In many cases, a will may appoint more than one person to administer the estate, known as Joint Executors. A person may appoint joint executors to:

  • Share the workload
  • Give multiple family members decision-making power
  • Ensure oversight over executors’ work.

If you’re appointed as a Joint Executor, you’ll need to work collaboratively with the others to ensure probate is managed effectively.

If you’re named as the executor of someone’s will, you can decide whether to settle the estate yourself, or to appoint a professional to work on your behalf.

Alternatively, you can decline to be the executor – if, for example, you don’t have time or you’re too unwell. In this case, you’ll need to sign a Renunciation, essentially resigning from the position. This won’t affect any entitlements you have as a beneficiary.

Another beneficiary may have to step up, or a professional will need to be employed to take your place.

The process can take a long time, even with a straightforward estate comprising just one or two bank accounts. Generally, it will take around three to six months from when the person dies, until the assets are distributed to beneficiaries. You should consider whether you’re able to take on this time commitment, or whether you’ll need assistance.

In most cases, you’ll need to apply for grant of probate before you can settle someone’s affairs. However, it may not be necessary if the deceased’s estate was worth less than £15,000, or if their assets were held jointly and are passing to a surviving spouse or civil partner.

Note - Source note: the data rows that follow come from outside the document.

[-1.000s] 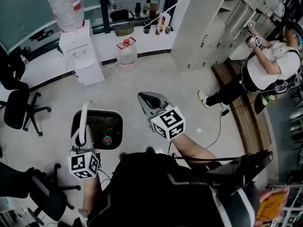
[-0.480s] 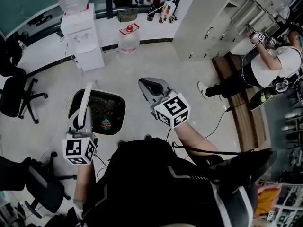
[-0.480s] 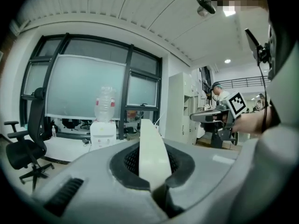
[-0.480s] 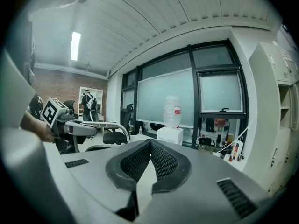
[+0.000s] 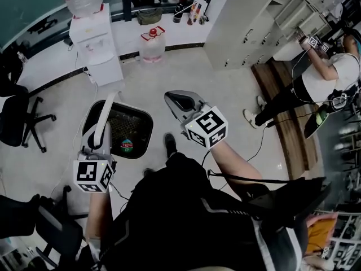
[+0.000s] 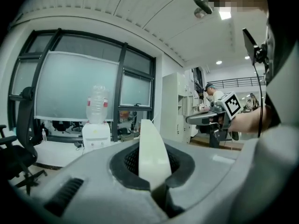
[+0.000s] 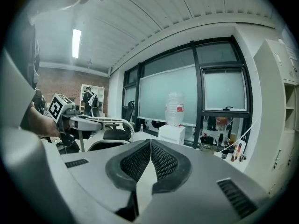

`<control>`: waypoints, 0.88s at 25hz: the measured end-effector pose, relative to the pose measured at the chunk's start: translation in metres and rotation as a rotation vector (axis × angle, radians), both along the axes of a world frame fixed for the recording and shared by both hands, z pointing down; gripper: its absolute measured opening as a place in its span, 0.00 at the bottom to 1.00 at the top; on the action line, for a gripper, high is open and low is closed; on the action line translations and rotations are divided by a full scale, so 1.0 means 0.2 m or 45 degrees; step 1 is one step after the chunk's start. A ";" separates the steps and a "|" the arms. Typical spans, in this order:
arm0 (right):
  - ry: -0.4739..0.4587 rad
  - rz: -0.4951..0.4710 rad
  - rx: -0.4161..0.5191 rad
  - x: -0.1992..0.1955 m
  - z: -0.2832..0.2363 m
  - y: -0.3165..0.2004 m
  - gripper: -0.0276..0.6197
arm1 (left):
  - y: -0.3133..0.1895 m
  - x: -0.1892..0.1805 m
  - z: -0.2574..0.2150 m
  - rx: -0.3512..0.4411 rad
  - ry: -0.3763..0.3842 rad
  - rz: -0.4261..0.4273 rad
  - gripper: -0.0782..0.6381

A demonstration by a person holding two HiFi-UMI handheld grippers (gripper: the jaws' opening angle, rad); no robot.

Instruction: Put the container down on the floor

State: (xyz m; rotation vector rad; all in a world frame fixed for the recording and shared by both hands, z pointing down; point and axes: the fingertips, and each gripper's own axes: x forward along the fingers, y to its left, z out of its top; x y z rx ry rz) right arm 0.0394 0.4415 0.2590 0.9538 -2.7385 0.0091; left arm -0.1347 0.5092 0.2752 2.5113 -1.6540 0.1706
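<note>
While the left gripper (image 5: 97, 149) clamps the white handle (image 5: 105, 120) of a black mesh container (image 5: 134, 130), the right gripper (image 5: 176, 102) beside it is closed and empty.

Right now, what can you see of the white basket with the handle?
The basket is a white-rimmed, rounded-rectangular tub with dark mesh walls, seen from above. Its white arched handle stands upright, pinched in the shut left gripper. A small red-and-green item lies inside; I cannot tell what. Whether it touches the floor is unclear.
</note>
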 end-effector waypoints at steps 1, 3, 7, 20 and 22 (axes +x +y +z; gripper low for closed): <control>-0.004 0.000 0.000 0.01 0.00 -0.03 0.05 | -0.03 0.00 0.00 0.001 -0.004 0.002 0.12; -0.019 -0.005 -0.003 0.02 0.01 -0.10 0.05 | -0.09 0.01 0.00 0.002 -0.019 0.010 0.12; -0.041 -0.032 -0.014 0.04 0.04 -0.28 0.05 | -0.24 0.03 0.01 -0.014 -0.013 -0.009 0.12; -0.123 -0.082 0.008 0.15 -0.02 -0.93 0.05 | -0.86 0.14 -0.06 -0.060 -0.030 -0.070 0.12; -0.117 -0.111 -0.002 0.18 -0.03 -1.01 0.05 | -0.95 0.17 -0.08 -0.064 -0.027 -0.086 0.12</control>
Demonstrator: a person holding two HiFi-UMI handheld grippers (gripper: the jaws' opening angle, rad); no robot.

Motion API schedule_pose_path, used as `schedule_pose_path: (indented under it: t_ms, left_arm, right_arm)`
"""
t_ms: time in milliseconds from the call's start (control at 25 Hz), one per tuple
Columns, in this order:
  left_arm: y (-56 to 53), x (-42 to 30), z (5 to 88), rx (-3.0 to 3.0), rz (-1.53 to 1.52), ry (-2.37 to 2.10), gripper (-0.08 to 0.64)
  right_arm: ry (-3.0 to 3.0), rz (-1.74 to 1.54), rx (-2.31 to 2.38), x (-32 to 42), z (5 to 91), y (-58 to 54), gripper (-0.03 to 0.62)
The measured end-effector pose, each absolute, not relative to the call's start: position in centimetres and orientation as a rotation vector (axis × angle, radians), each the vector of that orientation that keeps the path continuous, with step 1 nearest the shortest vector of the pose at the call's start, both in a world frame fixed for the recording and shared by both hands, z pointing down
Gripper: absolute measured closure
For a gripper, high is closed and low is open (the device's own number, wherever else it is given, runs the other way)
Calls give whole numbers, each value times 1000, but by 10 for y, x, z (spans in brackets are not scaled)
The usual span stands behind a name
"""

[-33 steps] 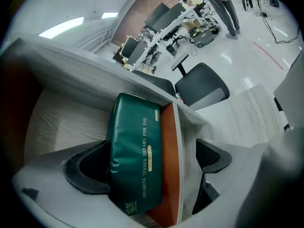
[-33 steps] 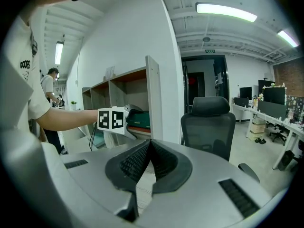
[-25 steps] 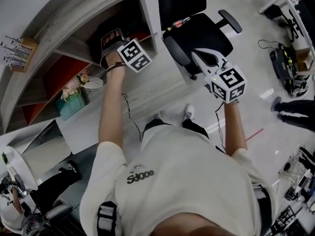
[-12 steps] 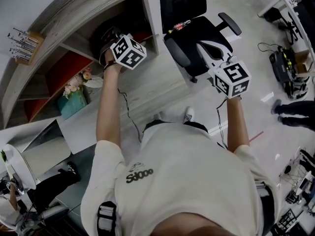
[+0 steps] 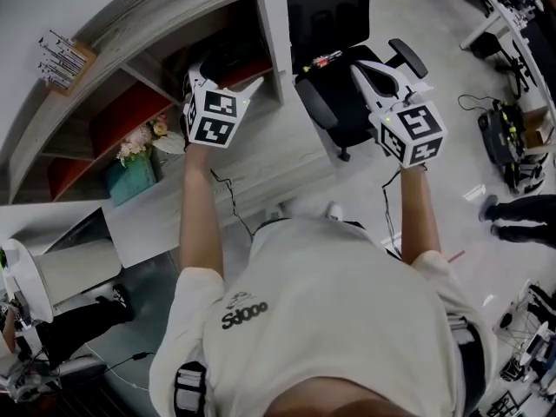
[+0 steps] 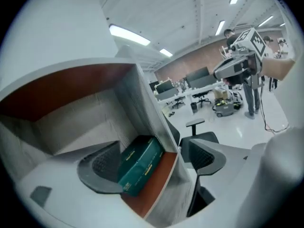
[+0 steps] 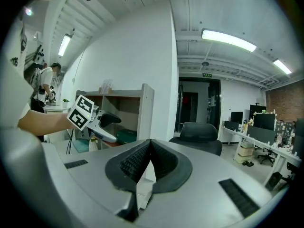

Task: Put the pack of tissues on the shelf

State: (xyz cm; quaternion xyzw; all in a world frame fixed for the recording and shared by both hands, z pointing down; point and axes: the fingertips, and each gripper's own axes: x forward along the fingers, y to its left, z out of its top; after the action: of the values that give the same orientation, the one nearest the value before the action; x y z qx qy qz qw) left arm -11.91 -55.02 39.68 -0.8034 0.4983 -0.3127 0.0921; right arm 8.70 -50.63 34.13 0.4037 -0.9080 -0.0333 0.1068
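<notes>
The dark green pack of tissues (image 6: 137, 167) lies on the red floor of a shelf compartment (image 6: 159, 186), against its grey right wall (image 6: 142, 103). My left gripper (image 6: 153, 159) is just outside that compartment. Its jaws stand wide apart and are closing, and the pack lies ahead of them, touching neither pad. In the head view the left gripper (image 5: 224, 75) hovers at the shelf's (image 5: 265, 20) opening. My right gripper (image 5: 380, 69) is held up over a chair, pads pressed together on nothing (image 7: 145, 163).
A black office chair (image 5: 347, 68) stands right of the shelf unit. A teal box (image 5: 130, 179) with flowers (image 5: 143, 139) sits on a lower ledge to the left. Desks, gear and a person's legs (image 5: 521, 202) occupy the far right floor.
My left gripper has drawn back out of the shelf compartment and turned, leaving the pack inside. The right gripper has drifted slightly up and stayed shut.
</notes>
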Motion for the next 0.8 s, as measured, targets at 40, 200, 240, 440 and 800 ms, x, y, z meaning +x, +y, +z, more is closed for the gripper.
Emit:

It’s most common for a person to keep their will in their home, so the first step is to search the deceased person’s house. Safes, filing cabinets and locked drawers are obvious starting points. Obviously, you’ll need the permission of the deceased person’s family before you do this.

If the will isn’t kept at home, you can also ask their bank, as it may be stored in a safe deposit. Similarly, if they used a will-writing service, or a solicitor, it is possible that they hold the document.